Wien. Fußball-Bundesligist Admira hat am Mittwoch durch das Ständige Neutrale Schiedsgericht Rückenwind im Kampf um den Klassenerhalt bekommen. Die letzte Instanz reduzierte die Strafe, die den Niederösterreichern wegen Lizenzverstößen aufgedonnert worden war, von acht auf fünf Punkte. Damit überholte die Admira, die schon hoffnungslos auf dem letzten Platz gelegen war, Wacker Innsbruck und liegt nun mit 17 Zählern genau einen Punkt vor dem neuen Letzten.

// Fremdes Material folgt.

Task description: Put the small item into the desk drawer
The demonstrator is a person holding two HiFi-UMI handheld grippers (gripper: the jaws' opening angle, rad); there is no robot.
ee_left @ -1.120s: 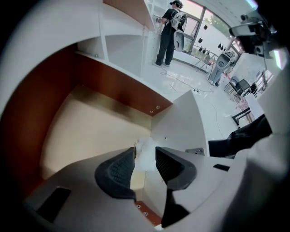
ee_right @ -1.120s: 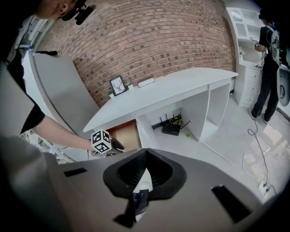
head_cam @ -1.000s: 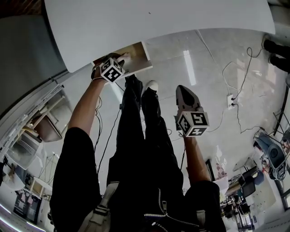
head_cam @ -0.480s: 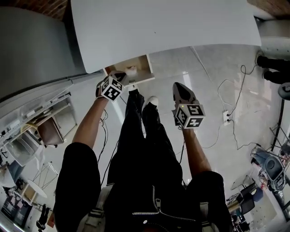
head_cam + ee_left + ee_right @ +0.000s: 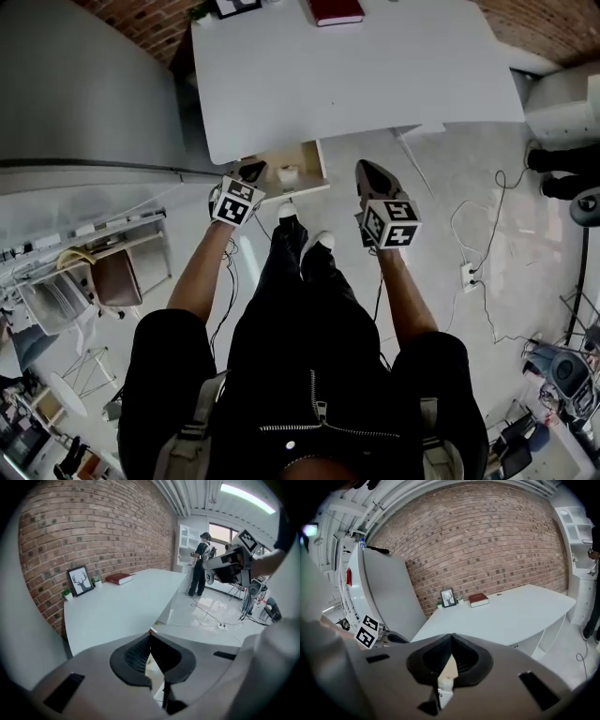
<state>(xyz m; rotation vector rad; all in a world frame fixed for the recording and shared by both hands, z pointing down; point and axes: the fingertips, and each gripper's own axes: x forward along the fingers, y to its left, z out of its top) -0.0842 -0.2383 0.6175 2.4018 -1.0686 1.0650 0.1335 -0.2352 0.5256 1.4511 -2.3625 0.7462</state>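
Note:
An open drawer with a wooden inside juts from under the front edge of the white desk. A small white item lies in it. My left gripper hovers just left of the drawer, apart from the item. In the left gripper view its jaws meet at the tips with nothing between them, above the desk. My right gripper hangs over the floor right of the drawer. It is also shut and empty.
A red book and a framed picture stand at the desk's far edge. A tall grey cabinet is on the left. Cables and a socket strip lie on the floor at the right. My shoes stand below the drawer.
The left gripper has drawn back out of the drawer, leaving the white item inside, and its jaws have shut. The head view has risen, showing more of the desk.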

Die Bundesliga gab in ihrer Aussendung keine Begründung für die Reduktion der Strafe durch das unabhängige Gremium mit dem vorsitzenden Juristen Walter Rechberger ab. Allerdings dürfte dem Neutralen Schiedsgericht, das die Unterlagen ähnlich gelagerter früherer Fälle angefordert hatte, die Strafe verglichen mit diesen unverhältnismäßig erschienen sein. In einer Stellungnahme des Vereins heißt es: "Der Senat 5 als auch das Protestkomitee (erste und zweite Instanz, Anm.) haben aus Sicht der Admira durch das Aussprechen einer unglaublich deplatzierten und maßlos überzogenen Strafe diese in eine Maximalhöhe geschossen, welche für eine nächste Instanz eine Reduzierung auf ein normales Ausmaß fast nicht mehr möglich war, ohne dass die Österreichische Fußballbundesliga ihr Gesicht verloren hätte. Auch unter Anbetracht dieses Faktums verstehen und akzeptieren wir die Entscheidung." Hintergrund der Strafe war laut Admira - die Bundesliga darf keine Begründung abgeben -, dass Kommunalsteuerverbindlichkeiten in der Höhe von 130.000 Euro vorerst als Rückstellung anstatt wie von der Bundesliga gefordert als Verbindlichkeit gebucht worden waren. Ein Wirtschaftsprüfer habe bestätigt, dass eine Umbuchung an der Lizenzerteilung nichts geändert hätte.